The Steinberg elicenser control centre.
The Steinberg Activation Manager.
The Steinberg Download Assistant.
The Steinberg Library Manager.

After 90 minutes of going around in circles and wading through outdated support articles, I finally managed to download and install Padshop 2. I even got the licenser to activate my install, and Logic Pro validated the plugin on my M1 Max MacBook Pro.

For some reason Padshop still doesn't show up in my instrument plugins, so I can't load it in a project. In desperation, I made a tragic mistake...

I tried to create a support request with Steinberg.

Note that I said "tried". I was not able to actually get any support. Their entire support system is incredibly complex and obviously designed to discourage customer contact. They try to farm support out to "distributors" which in my case was a music retailer that had no idea how to help me.

Never in 25 years of pro audio have I had such trouble with any other company. Never again will I ever buy anything from Steinberg.

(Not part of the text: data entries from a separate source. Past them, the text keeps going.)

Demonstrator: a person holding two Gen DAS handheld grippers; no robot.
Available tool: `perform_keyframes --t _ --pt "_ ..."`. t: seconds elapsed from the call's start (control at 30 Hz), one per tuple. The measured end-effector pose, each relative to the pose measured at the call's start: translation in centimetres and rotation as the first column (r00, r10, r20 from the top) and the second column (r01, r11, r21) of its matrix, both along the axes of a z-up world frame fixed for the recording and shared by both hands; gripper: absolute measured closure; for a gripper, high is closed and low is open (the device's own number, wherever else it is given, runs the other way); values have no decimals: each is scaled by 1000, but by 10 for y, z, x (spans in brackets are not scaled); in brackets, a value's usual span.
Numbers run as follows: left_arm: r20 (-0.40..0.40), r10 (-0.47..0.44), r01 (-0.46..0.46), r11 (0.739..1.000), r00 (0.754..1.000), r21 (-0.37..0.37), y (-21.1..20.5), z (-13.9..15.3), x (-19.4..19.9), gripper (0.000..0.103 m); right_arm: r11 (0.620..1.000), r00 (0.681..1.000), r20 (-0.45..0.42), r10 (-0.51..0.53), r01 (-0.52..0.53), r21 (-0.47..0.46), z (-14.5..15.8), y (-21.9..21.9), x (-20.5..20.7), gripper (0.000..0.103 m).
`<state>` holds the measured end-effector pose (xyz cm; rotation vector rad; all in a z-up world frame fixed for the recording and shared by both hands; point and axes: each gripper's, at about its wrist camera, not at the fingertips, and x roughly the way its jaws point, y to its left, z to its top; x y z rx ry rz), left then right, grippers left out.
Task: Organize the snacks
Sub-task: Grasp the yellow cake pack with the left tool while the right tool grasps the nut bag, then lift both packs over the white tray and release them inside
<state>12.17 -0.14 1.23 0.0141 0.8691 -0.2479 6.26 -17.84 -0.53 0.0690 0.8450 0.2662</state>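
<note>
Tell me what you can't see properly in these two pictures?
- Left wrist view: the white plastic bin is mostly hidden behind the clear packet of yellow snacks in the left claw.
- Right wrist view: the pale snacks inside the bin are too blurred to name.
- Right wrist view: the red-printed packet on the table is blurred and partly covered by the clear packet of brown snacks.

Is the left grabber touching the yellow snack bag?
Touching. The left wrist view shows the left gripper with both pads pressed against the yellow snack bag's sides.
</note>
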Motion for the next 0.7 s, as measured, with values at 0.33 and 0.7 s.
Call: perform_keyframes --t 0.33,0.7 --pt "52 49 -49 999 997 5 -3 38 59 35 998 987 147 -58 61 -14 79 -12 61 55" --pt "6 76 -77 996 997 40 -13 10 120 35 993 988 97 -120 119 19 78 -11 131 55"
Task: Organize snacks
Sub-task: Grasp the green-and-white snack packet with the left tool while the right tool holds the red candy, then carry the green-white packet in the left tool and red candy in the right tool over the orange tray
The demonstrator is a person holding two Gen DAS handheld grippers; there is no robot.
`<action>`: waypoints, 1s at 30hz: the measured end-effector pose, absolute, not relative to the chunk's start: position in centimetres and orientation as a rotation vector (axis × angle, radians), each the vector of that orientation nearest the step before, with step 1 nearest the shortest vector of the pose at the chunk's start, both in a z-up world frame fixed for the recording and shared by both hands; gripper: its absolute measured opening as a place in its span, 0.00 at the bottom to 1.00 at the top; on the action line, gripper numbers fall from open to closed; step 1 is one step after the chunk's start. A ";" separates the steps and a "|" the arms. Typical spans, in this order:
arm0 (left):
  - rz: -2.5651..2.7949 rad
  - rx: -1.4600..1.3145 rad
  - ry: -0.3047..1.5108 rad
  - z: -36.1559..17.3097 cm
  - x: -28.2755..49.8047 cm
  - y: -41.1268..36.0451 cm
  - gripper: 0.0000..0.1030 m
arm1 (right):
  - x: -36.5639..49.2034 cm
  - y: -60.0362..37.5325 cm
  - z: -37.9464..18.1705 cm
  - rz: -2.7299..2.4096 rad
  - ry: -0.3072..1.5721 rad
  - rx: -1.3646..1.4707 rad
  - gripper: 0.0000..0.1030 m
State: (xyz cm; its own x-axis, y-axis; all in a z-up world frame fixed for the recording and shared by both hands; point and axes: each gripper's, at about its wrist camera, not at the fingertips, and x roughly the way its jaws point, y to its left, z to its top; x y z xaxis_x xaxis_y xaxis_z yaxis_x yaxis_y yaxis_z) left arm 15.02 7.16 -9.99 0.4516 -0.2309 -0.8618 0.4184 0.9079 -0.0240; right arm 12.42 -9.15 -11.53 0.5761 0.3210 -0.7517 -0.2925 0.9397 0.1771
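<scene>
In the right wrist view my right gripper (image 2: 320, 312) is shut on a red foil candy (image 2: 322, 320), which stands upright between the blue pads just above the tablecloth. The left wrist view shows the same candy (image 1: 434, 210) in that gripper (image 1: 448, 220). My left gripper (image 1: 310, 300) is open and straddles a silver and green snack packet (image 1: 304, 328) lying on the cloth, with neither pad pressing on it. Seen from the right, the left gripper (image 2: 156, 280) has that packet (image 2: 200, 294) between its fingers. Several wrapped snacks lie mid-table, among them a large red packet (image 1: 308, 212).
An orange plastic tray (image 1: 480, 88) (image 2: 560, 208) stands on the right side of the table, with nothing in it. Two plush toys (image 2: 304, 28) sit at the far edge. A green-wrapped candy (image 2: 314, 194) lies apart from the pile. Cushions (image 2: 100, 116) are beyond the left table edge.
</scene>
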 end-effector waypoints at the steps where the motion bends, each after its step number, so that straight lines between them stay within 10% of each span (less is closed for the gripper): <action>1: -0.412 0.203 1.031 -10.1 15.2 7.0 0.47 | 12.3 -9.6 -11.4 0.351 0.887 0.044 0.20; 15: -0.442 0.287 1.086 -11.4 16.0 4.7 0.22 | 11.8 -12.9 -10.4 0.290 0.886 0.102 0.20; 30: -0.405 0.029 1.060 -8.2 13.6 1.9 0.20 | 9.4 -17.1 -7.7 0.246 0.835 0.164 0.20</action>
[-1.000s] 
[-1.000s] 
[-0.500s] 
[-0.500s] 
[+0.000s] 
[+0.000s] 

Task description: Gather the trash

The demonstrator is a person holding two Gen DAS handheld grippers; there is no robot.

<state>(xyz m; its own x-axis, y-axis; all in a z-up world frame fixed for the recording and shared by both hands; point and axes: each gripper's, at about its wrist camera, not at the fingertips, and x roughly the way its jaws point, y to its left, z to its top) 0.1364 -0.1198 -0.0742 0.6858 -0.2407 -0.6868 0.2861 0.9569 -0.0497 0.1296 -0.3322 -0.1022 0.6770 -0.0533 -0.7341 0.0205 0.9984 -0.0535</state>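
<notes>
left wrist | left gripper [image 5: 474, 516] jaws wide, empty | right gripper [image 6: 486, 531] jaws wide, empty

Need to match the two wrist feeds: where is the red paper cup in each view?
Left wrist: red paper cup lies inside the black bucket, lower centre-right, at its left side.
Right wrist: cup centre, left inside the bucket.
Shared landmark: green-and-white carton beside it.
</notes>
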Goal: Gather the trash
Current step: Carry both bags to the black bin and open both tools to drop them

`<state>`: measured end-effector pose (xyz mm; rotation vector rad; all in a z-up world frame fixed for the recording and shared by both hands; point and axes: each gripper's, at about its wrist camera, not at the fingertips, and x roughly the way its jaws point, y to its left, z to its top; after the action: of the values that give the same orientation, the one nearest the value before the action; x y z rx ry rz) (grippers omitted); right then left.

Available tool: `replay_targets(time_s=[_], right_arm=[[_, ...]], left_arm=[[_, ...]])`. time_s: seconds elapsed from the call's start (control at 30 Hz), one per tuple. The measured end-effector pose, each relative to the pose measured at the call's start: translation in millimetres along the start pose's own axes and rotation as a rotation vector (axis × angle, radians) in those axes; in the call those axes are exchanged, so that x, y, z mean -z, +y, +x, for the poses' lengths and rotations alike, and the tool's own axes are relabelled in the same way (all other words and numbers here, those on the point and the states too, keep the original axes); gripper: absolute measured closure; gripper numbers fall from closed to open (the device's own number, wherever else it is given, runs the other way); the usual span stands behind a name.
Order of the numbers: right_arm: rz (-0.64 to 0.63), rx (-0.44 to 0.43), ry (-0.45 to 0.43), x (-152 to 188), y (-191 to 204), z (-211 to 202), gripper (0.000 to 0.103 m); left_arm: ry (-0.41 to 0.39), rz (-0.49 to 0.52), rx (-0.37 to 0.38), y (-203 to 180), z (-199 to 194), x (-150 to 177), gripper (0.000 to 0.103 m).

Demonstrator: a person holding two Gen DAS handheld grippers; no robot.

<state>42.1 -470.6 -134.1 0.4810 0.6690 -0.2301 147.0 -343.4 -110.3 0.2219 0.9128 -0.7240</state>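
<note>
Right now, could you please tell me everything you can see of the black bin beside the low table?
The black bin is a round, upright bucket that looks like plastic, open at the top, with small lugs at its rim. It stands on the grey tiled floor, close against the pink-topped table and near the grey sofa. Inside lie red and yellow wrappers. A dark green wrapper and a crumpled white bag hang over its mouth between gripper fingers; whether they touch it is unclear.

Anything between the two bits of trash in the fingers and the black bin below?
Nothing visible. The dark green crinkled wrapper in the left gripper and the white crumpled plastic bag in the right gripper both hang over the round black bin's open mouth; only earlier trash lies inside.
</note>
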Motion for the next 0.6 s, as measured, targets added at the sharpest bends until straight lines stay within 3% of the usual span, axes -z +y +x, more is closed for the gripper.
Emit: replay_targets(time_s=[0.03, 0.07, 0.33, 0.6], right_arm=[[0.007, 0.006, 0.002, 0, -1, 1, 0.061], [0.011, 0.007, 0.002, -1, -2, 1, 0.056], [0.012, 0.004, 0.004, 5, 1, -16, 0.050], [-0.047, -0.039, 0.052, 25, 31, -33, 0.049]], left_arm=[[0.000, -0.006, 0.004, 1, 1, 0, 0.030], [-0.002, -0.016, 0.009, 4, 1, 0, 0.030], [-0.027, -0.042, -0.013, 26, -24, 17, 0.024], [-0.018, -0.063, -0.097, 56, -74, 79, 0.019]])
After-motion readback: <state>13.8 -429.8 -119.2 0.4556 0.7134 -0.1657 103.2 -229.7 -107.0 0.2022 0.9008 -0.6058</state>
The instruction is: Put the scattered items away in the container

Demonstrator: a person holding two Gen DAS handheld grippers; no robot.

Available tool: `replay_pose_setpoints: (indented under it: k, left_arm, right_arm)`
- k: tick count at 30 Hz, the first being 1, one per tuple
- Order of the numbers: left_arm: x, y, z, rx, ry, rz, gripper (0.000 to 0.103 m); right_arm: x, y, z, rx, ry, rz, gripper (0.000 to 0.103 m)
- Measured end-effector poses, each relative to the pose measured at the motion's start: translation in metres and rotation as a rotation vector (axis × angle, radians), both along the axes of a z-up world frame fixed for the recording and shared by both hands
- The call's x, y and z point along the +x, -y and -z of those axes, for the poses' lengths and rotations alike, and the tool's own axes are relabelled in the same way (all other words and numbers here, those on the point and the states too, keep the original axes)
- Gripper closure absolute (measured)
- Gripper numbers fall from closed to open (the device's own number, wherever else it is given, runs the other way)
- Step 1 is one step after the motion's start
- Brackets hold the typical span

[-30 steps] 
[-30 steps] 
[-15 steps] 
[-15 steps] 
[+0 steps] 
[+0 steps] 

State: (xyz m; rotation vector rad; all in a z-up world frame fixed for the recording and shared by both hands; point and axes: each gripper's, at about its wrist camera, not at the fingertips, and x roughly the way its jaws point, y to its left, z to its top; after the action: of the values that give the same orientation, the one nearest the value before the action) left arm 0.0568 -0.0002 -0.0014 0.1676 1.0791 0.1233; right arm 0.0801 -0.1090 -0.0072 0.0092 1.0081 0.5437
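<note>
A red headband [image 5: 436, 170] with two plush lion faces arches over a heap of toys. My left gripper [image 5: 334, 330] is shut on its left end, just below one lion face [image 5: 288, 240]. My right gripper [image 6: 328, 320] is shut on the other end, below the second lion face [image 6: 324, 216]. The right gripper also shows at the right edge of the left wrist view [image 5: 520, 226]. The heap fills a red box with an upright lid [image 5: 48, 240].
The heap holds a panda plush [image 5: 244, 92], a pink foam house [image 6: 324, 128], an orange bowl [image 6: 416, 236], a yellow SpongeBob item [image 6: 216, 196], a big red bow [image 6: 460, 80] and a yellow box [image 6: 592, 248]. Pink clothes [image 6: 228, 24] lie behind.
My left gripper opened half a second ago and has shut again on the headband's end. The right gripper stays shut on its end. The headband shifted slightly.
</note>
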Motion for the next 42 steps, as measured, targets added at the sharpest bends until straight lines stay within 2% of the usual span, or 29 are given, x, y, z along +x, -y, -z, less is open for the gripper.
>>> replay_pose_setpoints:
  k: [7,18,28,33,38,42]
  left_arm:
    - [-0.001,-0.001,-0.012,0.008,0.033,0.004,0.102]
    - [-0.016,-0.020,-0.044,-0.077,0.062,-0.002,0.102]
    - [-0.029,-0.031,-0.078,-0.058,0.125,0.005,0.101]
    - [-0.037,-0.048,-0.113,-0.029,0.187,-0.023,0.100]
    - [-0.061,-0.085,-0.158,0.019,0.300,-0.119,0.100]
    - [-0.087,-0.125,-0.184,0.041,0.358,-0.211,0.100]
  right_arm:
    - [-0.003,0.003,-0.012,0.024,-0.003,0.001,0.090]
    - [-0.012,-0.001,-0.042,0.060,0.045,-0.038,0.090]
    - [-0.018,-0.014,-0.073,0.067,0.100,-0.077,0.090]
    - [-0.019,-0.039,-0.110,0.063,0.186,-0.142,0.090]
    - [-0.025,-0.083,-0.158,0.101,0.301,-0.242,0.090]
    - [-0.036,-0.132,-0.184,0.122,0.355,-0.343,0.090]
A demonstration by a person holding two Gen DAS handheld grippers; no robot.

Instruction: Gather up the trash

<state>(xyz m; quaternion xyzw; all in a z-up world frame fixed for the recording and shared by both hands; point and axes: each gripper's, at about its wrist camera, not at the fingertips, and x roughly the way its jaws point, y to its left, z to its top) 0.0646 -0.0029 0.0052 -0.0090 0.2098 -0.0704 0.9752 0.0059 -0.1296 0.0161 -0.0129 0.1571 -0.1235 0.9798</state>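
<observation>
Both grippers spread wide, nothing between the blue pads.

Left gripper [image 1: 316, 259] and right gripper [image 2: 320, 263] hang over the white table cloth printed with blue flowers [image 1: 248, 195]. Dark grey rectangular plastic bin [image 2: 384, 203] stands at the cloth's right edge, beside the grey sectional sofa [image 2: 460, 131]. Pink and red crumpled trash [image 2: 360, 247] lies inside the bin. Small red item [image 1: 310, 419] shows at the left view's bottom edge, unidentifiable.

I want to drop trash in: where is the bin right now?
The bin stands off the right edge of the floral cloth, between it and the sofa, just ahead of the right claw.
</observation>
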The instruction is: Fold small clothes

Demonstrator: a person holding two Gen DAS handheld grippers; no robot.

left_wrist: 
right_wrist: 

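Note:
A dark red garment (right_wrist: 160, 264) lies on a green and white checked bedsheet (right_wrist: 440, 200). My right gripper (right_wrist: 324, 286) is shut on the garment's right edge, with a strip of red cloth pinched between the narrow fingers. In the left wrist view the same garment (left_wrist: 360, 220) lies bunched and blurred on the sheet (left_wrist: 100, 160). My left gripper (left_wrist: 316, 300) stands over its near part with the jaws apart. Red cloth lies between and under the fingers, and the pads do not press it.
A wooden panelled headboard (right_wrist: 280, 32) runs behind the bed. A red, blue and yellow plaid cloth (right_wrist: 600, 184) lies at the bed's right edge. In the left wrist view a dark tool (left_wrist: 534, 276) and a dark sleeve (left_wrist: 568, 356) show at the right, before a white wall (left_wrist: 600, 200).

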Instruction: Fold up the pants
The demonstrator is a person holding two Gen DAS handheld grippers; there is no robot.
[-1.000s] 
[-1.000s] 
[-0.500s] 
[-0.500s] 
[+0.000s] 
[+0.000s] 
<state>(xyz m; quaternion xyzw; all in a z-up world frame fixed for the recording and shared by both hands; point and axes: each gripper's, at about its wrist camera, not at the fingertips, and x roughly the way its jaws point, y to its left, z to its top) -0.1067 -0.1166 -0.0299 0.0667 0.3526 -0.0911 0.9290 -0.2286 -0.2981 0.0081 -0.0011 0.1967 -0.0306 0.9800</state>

I still haven't got Padshop working.

Sorry for all the complaining. If anyone has any ideas on how to get this plugin working in Logic, I'm all ears. I've tried it in both native and Rosetta mode with no luck. My Steinberg Activation Manager says "No Licenses Found", but my eLicenser Control Center has successfully activated the license.


----------



## Rich4747

Your post brings back bad memories I prefer to suppress.


----------



## CGR

Grilled Cheese said:


> Sincere apologies in advance. I do have a technical question to ask, but first I have to get this out of my system...
> 
> #&@* Steinberg is impossible to deal with!
> 
> All I'm trying to do is install and activate the Padshop Pro synth. This involves installing:
> 
> The Steinberg elicenser control centre.
> The Steinberg Activation Manager.
> The Steinberg Download Assistant.
> The Steinberg Library Manager.
> 
> After 90 minutes of going around in circles I finally managed to download and install Padshop Pro. I even got the licenser to activate my install, and Logic Pro validated the plugin on my M1 Max MacBook Pro.
> 
> For some reason Padshop still doesn't show up in my instrument plugins, so I can't load it in a project. In desperation, I made a tragic mistake...
> 
> I tried to create a support request with Steinberg.
> 
> Note that I said "tried". I was not able to actually get any support. Their entire support system is incredibly complex and obviously designed to discourage customer contact. They try to farm support out to "distributors" which in my case was a music retailer that had no idea how to help me.
> 
> Never in 25 years of pro audio have I had such trouble with any other company. Never again will I ever buy anything from Steinberg.
> 
> I still haven't got Padshop working.
> 
> Sorry for all the complaining. If anyone has any ideas on how to get this plugin working in Logic, I'm all ears. I've tried it in both native and Rosetta mode with no luck. My Steinberg Activation Manager says "No Licenses Found", but my eLicenser Control Center has successfully activated the license.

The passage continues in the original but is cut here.